§ **WHAT YOU SHOULD DO**
Show every line of the data that includes the word "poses".

§ **DATASET**
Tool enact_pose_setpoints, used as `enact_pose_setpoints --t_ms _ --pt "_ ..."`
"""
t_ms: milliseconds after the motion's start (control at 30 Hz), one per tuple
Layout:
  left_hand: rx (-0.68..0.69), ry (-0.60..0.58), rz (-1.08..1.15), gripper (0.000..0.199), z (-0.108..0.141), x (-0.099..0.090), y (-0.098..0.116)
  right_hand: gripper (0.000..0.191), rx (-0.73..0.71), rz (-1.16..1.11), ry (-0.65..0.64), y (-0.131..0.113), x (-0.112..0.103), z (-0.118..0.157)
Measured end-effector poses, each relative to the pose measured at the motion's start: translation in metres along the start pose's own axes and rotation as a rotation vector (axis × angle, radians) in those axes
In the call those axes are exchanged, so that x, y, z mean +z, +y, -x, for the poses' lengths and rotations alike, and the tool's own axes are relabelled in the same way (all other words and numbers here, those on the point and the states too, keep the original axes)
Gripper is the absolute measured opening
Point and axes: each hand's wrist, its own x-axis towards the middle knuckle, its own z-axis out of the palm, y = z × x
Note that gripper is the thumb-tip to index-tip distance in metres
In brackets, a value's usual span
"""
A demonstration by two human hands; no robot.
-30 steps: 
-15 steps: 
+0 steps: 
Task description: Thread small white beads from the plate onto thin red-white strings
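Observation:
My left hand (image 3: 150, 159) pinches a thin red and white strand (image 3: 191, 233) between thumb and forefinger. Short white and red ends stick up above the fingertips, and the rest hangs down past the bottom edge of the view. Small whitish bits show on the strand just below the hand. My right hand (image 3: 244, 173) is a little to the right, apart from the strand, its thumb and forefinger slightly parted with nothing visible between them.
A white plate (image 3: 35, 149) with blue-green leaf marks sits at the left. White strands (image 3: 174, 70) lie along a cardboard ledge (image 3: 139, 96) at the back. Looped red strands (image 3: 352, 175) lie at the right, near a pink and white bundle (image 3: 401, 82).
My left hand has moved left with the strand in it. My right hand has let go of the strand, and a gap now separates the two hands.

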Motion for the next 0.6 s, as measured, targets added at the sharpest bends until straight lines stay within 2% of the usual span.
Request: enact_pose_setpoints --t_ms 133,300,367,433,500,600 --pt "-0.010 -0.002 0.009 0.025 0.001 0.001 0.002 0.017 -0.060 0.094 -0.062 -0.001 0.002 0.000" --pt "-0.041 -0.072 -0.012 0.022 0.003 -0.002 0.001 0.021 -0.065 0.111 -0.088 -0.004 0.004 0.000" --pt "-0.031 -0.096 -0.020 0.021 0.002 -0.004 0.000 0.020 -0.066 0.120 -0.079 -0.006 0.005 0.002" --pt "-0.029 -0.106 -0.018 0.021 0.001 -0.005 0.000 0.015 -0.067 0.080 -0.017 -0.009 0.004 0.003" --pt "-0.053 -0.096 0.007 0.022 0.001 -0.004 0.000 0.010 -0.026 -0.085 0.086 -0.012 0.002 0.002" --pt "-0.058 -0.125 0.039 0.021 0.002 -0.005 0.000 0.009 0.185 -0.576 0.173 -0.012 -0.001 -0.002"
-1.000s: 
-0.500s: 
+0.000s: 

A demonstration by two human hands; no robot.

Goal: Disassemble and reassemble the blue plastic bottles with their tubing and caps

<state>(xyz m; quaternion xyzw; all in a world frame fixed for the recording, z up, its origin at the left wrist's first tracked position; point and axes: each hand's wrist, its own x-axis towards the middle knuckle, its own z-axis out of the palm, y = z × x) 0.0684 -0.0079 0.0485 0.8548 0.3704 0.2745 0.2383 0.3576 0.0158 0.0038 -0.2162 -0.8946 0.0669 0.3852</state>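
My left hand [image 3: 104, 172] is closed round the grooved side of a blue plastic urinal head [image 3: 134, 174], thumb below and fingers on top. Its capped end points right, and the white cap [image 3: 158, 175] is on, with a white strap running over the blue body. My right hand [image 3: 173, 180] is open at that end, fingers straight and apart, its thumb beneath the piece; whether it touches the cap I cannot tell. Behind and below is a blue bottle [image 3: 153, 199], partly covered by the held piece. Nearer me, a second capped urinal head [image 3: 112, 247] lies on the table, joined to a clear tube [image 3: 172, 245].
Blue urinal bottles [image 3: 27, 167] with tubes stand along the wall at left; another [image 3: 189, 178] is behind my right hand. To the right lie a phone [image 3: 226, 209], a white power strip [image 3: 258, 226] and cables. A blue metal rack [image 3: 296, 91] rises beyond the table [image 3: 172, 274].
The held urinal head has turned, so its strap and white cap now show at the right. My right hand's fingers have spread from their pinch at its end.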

§ **SOLVED EXERCISE**
Measured end-effector poses, each relative to the pose measured at the motion's start: translation in metres along the start pose's own axes and rotation as a rotation vector (axis × angle, radians) in those axes
In the call those axes are exchanged, so that x, y, z mean +z, +y, -x, for the poses' lengths and rotations alike, and the tool's own axes are relabelled in the same way (all other words and numbers here, those on the point and the states too, keep the original axes)

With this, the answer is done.